:: Required work ::
When the line containing "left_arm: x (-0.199" is reached, include it and end there; set down verbatim every line before it, starting at the top of the records.

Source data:
#####
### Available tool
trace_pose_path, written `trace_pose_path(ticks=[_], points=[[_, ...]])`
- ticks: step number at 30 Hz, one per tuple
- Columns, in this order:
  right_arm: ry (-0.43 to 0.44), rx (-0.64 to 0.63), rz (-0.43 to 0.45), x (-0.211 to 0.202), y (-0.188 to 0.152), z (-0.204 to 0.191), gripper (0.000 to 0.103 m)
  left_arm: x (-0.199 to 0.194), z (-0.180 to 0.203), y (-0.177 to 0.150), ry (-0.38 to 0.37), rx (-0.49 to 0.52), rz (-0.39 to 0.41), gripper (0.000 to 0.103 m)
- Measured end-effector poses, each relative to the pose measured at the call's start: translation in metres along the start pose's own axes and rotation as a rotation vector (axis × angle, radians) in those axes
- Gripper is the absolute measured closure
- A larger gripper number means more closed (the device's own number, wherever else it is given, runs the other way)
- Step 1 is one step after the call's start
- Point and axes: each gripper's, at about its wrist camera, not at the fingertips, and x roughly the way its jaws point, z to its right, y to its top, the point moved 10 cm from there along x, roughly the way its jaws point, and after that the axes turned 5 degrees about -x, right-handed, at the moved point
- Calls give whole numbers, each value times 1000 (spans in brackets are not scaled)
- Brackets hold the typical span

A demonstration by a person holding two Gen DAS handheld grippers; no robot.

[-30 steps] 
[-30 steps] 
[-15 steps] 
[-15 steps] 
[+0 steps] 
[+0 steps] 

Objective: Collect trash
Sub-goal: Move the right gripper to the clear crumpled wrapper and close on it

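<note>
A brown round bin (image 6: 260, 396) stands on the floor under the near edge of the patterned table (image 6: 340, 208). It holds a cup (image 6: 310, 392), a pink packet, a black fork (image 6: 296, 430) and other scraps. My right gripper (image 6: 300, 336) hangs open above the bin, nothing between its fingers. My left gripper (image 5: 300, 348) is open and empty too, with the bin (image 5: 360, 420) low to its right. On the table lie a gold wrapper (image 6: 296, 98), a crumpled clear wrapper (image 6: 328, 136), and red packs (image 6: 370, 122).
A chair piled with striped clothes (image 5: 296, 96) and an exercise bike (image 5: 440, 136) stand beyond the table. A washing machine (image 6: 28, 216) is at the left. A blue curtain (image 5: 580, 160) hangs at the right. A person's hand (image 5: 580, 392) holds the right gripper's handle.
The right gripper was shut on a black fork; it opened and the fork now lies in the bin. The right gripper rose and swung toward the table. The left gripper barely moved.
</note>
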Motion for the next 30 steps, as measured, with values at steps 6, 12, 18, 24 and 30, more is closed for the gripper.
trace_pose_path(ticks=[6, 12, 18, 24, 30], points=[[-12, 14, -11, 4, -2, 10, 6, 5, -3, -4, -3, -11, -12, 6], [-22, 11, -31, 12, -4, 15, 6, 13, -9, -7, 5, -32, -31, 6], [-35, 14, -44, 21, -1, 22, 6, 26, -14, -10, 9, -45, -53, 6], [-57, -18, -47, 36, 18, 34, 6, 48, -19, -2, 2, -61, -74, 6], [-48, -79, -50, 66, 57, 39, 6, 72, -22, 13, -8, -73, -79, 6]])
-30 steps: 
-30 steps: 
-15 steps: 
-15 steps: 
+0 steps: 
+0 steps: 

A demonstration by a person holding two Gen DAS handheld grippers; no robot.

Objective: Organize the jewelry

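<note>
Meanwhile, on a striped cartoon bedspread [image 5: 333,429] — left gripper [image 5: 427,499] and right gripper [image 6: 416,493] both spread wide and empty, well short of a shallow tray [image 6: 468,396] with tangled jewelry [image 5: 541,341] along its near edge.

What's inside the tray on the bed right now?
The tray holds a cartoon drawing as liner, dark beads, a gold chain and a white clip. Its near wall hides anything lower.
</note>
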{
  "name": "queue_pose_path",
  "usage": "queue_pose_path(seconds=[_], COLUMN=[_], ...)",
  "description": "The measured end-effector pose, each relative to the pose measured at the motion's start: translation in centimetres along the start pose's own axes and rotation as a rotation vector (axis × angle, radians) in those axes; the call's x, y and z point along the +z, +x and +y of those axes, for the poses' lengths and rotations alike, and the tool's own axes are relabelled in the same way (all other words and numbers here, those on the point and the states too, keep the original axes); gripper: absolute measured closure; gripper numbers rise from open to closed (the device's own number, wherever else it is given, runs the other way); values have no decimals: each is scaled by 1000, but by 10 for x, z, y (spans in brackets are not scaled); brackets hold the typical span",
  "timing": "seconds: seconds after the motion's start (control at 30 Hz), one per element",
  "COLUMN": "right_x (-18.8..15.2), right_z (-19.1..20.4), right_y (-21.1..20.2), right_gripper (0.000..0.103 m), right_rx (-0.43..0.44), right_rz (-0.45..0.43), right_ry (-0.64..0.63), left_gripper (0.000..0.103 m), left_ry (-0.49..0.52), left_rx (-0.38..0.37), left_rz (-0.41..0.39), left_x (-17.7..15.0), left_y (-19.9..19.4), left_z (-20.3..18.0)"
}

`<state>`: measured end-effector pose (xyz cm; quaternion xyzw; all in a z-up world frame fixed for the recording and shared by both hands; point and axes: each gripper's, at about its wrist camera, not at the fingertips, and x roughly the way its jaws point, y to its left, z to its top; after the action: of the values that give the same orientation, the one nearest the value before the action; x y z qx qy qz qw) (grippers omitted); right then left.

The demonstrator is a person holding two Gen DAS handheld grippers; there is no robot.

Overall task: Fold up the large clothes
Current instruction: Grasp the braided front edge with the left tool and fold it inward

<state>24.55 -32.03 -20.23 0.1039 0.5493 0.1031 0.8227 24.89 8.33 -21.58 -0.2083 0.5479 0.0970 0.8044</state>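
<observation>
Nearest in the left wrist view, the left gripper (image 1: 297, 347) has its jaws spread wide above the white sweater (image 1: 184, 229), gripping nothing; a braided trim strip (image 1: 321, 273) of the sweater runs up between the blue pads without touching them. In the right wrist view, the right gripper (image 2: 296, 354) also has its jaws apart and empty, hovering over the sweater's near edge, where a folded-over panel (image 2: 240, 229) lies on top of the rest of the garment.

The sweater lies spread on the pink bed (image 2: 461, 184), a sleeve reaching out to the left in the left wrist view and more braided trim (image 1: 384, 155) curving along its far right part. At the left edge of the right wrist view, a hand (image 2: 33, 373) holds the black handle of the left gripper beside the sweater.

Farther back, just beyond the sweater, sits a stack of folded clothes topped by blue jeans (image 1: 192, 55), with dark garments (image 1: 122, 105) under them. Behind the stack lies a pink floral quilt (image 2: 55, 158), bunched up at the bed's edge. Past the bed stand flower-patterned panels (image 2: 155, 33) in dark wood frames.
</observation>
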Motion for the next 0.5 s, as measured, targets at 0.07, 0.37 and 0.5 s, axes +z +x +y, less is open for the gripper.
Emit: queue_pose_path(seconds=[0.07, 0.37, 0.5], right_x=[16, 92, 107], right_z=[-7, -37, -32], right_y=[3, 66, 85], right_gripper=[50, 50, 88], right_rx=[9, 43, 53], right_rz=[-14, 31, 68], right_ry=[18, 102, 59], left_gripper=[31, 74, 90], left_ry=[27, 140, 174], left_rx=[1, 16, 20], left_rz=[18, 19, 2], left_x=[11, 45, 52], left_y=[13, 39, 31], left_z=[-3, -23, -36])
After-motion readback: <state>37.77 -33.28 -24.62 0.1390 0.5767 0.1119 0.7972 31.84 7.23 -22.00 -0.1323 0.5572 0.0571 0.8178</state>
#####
:: Output below ::
### Available tool
trace_pose_path, written `trace_pose_path(ticks=[_], points=[[_, ...]])`
- ticks: step number at 30 Hz, one per tuple
- Columns, in this order:
  right_arm: ry (-0.43 to 0.44), rx (-0.64 to 0.63), rz (-0.43 to 0.45), x (-0.211 to 0.202), y (-0.188 to 0.152), z (-0.204 to 0.191), gripper (0.000 to 0.103 m)
  left_arm: x (-0.199 to 0.194), z (-0.180 to 0.203), y (-0.177 to 0.150), ry (-0.38 to 0.37), rx (-0.49 to 0.52), rz (-0.39 to 0.41), gripper (0.000 to 0.103 m)

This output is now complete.